Prior to the adoption of the Community Protection Act, SCPD detectives periodically conducted home visits to verify SORA information.

Pursuant to the Community Protection Act, in April 2013, the County, acting through SCPD, entered into a three-year contract with PFML that, among other things, authorized PFML agents to visit registrants at home to verify their addresses. The contract required PFML to use retired law enforcement officers to conduct the verification visits, whom it calls "Registry Verification Field Representatives" or "RVRs." Any tips SCPD received from PFML that registrants failed to accurately register home-address information could be investigated by SCPD for possible criminal prosecution.

Shortly after the contract took effect, PFML began reporting to SCPD that registrants were "not being receptive to ... RVRs." App’x 1550. Based on those reports, the SCPD Chief of Police directed Detective Lieutenant Stephen Hernandez, who was then the head of the SCPD Special Victims Unit, to draft a letter to notify registrants of the PFML verification visits and to "encourage[ ] cooperation." App’x 1550. On July 22, 2013, Detective Lieutenant Hernandez sent a letter to all SORA registrants on SCPD letterhead stating that PFML will visit registrants’ homes and request to see a photographic identification with current address information. It states that registrants are "required to provide" residential and employment address information under SORA. App’x 1767. According to Detective Lieutenant Hernandez, after the letter was sent, the issue with noncompliance "seem[ed] to have gone away." App’x 1544. At the end of the first year, PFML reported a 99% cooperation rate from registrants.

PFML conducted 2,640 home verification visits from May 1, 2013, through April 30, 2014, and found that approximately 13% of registered home addresses conflicted with information collected by RVRs. PFML referred 173 "failures to register home address felony leads" to SCPD during that first year of the program. App’x 1624. While there is no information in the record concerning the number of arrests based on the tips transmitted that year, in the first three years of the program, SCPD arrested nineteen registrants for SORA violations based on PFML tips.

B. Factual Background to this Case

In 1992, Plaintiff-Appellant John Jones, proceeding here by pseudonym, was convicted of crimes for which he was incarcerated for four years. Jones was released in April 1996 and was required to register as a sex offender under SORA. He was initially classified as a Level-Two offender, but was reclassified in 2004 as a Level-One offender.

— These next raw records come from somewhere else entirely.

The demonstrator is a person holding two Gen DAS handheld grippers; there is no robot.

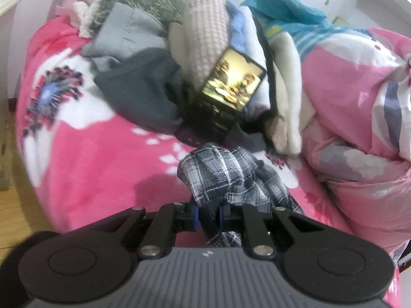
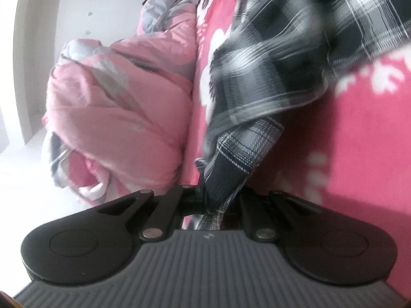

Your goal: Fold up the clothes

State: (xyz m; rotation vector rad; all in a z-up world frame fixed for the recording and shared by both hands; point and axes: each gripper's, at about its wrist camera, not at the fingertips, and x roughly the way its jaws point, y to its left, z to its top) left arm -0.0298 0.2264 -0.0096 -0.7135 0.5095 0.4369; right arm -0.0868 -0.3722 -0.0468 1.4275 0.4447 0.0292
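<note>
Two grippers are each pinching the same black, grey and white plaid cloth garment (image 1: 231, 177). Seen from the left wrist, the left gripper (image 1: 207, 211) is holding its blue-padded fingers (image 1: 195, 211) narrow, clamping a bunched fold of the plaid fabric that is rising toward twelve o'clock and spilling toward four o'clock. Seen from the right wrist, the right gripper (image 2: 214, 200) is keeping its jaws almost fully together on a twisted corner of the plaid garment (image 2: 282, 59), which is stretching taut from the fingers toward one o'clock.

Beneath the garment a bright pink fleece blanket with white flowers (image 1: 97, 159) is covering the bed. Beyond the cloth at twelve o'clock in the left view, a black phone with a lit screen (image 1: 235, 77) is leaning against a heap of clothes: a dark grey garment (image 1: 138, 89) at eleven o'clock, a pale pink knitted piece (image 1: 210, 36) just above the phone, and a teal fabric (image 1: 282, 7) at one o'clock. A bundled pale pink quilt with grey and white patches (image 1: 359, 118) is lying at three o'clock there; in the right view the same quilt (image 2: 123, 118) is sitting at ten o'clock, touching the blanket (image 2: 359, 133) along its edge.
</note>
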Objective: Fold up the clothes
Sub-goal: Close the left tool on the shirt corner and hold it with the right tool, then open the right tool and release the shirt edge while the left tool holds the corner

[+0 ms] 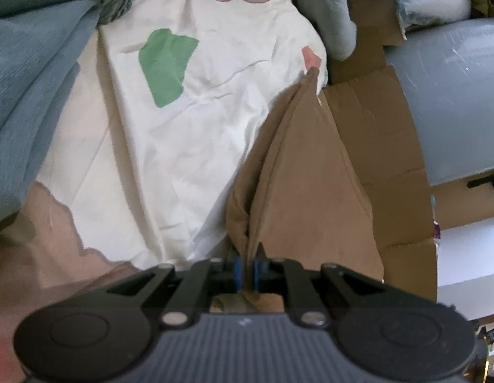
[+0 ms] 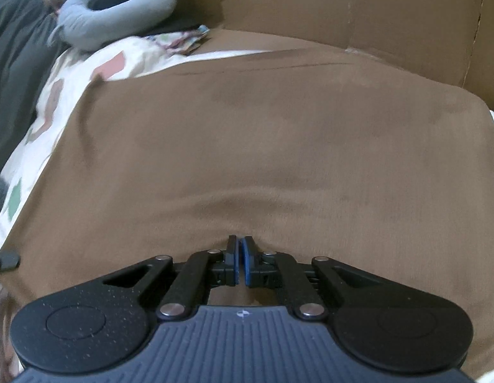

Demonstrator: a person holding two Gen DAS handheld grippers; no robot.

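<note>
Both pairs of fingers, left gripper (image 1: 247,263) and right gripper (image 2: 241,249), pinch the brown garment (image 2: 262,146) near its edge, over the patterned sheet (image 1: 189,108).

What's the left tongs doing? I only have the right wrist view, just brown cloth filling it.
Observer: The left tongs are shut on an edge of the same brown cloth, which runs away from them in a bunched fold.
Operator: What's beside that fold?
Observer: A white sheet with a green patch lies to its left in that view.
Operator: And on the other side?
Observer: Flattened cardboard, with a grey surface past it.
</note>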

In August 2013, two RVRs rang the doorbell at the Joneses’ home while Jones was showering. Mrs. Jones answered the door and permitted the men to wait for Jones, assuming they were police officers based on their identification cards and apparel. Approximately fifteen minutes later, Jones met the RVRs who were waiting on the walkway leading to his steps, about five feet from the front door. One of the RVRs asked to see Jones’s driver’s license, which he kept in his vehicle parked on the street, to verify his address. The men walked to Jones’s car, where he produced the driver’s license. The RVRs wrote down some information and told Jones that they "may see [him] at [his] job," then left. App’x 204.

The contract between PFML and SCPD required RVRs to wear photographic identification badges that identified the bearers as PFML agents. However, it prohibited RVRs from wearing badges that resembled law enforcement badges.

The following year, in July 2014, RVRs again visited Jones’s home to verify his SORA information. Jones again met the RVRs in front of his home and, upon request, Jones retrieved his license from his vehicle parked on the street. The interaction lasted approximately two minutes.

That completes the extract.